Jacob was able to head down to Florida to visit Jojo during last week’s road trip in Fort Myers for a few days before heading back north to begin his summer in the Cape Cod league. He’s also received visits from his father, as well as his mother, Mechelle, and grandparents — but only during home games in Dunedin.
Once the All-Star break arrives next month, Jojo plans to return the favour and spend some time with his fraternal twin brother.
It’s been a memorable introduction to pro ball for the former first-round selection, who’s also seen multiple rehabbing big-leaguers — including Nathan Lukes, Alejandro Kirk, Addison Barger and Shane Bieber — pass through the Single-A circuit this season.
That’s given him even more perspective on his current position, as someone looking up at those guys, hoping to one day obtain the level of knowledge and experience that sets them apart as major-league players. For the most part, they’re finished products at this stage of their respective careers, while he’s just scratching the surface of his.
“All those guys take care of us,” Parker said. “They try to teach us things that we don’t know yet because we’re young guys, and they’ve been in the league forever. But I just try to pick little things off them, and it’s good to play with them.”
As a native of Purvis, Miss., whose population is fewer than 2,000, Parker didn’t grow up cheering for a certain major-league team. For most, you were either an Atlanta Braves or Houston Astros fan. He was neither.
Instead, much of his childhood revolved around cheering for Mississippi State. Back in the day, he was a “die-hard” Bulldogs fan, and nearly played for them, too, before forgoing his commitment in favour of a $6.2 million signing bonus with the Blue Jays.
In place of Parker’s MLB team fandom was his admiration for a few notable big-league shortstops, and perhaps you’ve heard of them before — New York Yankees legend Derek Jeter and Kansas City Royals All-Star Bobby Witt Jr.
Those were his favourite players growing up, and should everything work out for Parker, his career trajectory should eventually allow him to match up against Witt — perhaps even at the same position as his childhood heroes.
At the moment, however, Parker is solely focused on being the best version of himself for the Dunedin Blue Jays, and rightly so. He still has plenty of road to travel between here and the majors.
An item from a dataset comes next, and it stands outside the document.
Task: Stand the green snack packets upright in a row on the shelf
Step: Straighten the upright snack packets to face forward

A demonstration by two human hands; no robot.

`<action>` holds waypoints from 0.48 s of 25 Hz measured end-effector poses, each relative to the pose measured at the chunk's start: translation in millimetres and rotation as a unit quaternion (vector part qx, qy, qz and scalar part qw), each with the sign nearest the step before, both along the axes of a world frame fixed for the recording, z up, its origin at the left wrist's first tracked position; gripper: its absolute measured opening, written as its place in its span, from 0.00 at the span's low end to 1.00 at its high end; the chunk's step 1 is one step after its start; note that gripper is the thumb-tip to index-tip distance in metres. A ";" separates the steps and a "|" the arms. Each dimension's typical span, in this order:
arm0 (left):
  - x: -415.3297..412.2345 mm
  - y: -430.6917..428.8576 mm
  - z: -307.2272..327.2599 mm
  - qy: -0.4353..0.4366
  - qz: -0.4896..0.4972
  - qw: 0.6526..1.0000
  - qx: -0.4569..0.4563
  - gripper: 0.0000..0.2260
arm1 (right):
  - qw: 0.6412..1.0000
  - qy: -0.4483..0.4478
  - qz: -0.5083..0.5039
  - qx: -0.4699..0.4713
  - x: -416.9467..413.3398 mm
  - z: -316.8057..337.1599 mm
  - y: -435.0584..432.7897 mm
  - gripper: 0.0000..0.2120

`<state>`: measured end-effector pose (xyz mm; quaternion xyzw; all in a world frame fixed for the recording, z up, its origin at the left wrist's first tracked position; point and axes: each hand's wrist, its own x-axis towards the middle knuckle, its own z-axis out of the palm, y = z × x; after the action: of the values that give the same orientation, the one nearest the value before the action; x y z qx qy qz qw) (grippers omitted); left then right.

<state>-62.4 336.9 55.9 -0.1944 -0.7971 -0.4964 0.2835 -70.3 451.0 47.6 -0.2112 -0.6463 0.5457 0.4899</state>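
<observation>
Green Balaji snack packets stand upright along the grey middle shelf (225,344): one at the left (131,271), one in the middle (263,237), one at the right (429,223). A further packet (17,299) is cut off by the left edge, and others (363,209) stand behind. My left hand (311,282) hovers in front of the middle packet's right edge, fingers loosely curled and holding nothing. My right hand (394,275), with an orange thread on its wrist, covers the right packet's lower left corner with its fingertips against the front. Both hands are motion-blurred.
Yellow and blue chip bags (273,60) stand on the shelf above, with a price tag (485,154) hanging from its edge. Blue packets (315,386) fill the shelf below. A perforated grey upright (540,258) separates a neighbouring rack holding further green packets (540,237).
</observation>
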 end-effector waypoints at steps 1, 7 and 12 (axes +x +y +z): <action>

In saying that, he did allow himself to jump on the big-league club’s post-season bandwagon last fall, admitting that he watched “pretty much every playoff game the Blue Jays had.”
Seeing them return to the World Series after a three-plus-decade drought was an “awesome experience,” he added. Last year’s Fall Classic actually coincided with a previously planned hunting trip in Missouri.
But it did raise the thought of what it could be like to potentially call Toronto home a few seasons down the road.
“Any time I think about playing in the Rogers Centre, it’s just awesome,” said Parker, who worked out on the field after officially signing his professional contract last September. “I went up there last year after the draft, and it just amazed me, walking to the stadium and looking at all the seats.“It was sold out. I don’t think there was a seat open in the stadium, and it was just an unbelievable atmosphere. It’s really hard to believe, like me playing there, but hopefully one day it’ll be a dream come true.”